Вдруг он услышал над головой еле различимый хруст. Потом еще и еще. А через некоторое время ему в плечо больно ткнулось алюминиевое острие лавинного щупа. Еще никогда в жизни Граф не испытывал такой сладкой боли. В это же мгновение он услышал еще более частый и интенсивный хруст. Сверху явно кто-то копал.
– Лик! – что есть мочи закричал Граф, забыв об экономии кислорода, – Ли-чка!! Я зде-есь!!
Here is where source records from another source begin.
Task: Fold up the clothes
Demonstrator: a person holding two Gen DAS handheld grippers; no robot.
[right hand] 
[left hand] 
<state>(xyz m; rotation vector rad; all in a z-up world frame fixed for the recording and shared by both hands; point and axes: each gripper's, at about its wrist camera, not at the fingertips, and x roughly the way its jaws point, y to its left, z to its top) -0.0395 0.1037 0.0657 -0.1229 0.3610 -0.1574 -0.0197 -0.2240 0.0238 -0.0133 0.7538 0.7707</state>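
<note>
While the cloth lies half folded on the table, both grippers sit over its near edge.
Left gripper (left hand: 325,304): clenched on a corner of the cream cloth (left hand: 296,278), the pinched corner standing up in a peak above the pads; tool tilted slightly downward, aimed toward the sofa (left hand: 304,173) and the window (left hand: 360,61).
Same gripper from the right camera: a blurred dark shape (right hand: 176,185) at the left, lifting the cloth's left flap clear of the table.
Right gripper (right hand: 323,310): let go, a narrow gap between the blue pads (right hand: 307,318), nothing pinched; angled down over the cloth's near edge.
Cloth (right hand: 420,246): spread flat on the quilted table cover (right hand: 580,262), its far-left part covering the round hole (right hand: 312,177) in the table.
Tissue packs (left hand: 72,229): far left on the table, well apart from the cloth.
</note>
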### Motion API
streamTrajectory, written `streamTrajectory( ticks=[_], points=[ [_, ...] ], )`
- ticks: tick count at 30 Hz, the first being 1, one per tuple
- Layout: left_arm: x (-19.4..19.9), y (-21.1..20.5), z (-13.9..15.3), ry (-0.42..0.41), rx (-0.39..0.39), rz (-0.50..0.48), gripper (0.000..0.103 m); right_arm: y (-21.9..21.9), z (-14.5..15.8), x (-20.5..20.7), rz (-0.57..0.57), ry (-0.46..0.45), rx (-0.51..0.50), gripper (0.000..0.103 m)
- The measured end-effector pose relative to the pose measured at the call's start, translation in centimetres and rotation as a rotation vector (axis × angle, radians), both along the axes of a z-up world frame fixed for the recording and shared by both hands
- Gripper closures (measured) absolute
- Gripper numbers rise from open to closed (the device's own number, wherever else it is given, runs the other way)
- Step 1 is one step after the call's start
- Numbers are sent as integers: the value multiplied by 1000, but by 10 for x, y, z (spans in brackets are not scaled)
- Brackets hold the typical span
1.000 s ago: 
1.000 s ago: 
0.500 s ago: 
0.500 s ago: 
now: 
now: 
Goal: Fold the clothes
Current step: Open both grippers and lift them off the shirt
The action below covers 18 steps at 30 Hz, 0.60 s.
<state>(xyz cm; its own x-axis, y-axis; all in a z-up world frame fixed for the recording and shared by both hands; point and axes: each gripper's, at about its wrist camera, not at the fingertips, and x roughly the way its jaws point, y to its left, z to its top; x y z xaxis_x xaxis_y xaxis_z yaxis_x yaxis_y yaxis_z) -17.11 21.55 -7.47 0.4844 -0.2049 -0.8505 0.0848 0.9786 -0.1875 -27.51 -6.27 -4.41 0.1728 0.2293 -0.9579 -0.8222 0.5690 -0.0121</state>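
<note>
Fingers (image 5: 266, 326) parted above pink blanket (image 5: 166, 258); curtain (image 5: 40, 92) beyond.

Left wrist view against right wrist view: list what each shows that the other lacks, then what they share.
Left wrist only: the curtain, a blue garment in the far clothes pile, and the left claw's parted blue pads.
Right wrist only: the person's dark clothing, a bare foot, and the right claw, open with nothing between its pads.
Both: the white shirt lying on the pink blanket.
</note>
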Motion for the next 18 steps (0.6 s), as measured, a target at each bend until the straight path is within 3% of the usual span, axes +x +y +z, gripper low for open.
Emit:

Хруст становился все чаще и громче. Граф перестал скрести снег и, тяжело вздохнув сдавленной снегом грудью, засмеялся сквозь слезы, как ребенок. Нашли… Однако предаваться сантиментам времени не было. Опасаясь, что девчонки со всей силы всадят в него лопату или лавлист, он закричал:
– Аккуратней, девоньки!
В эту минуту Лика пробила снег рукой и ощупывала варежкой его лицо и голову. Граф улучшил момент и прикусил ей палец.
– Ой… – тихо сказала Лика. – Живой.
Она разгребла снег у его лица, и Граф зажмурился от невероятно яркого света, будто ему в лицо бил прожектор. Едва он смог снова открыть глаза, свет заслонило Личкино лицо. Ослепленный, он не различал его черты, но остро чувствовал запах меха на ее капюшоне и ощущал на себе ее частое дыхание.
– Живой, – повторила Лика.
Граф поднял голову и смотрел на нее. На ее волосы, выбившиеся из-под шапки. На испуганные глаза. Улыбался и молчал.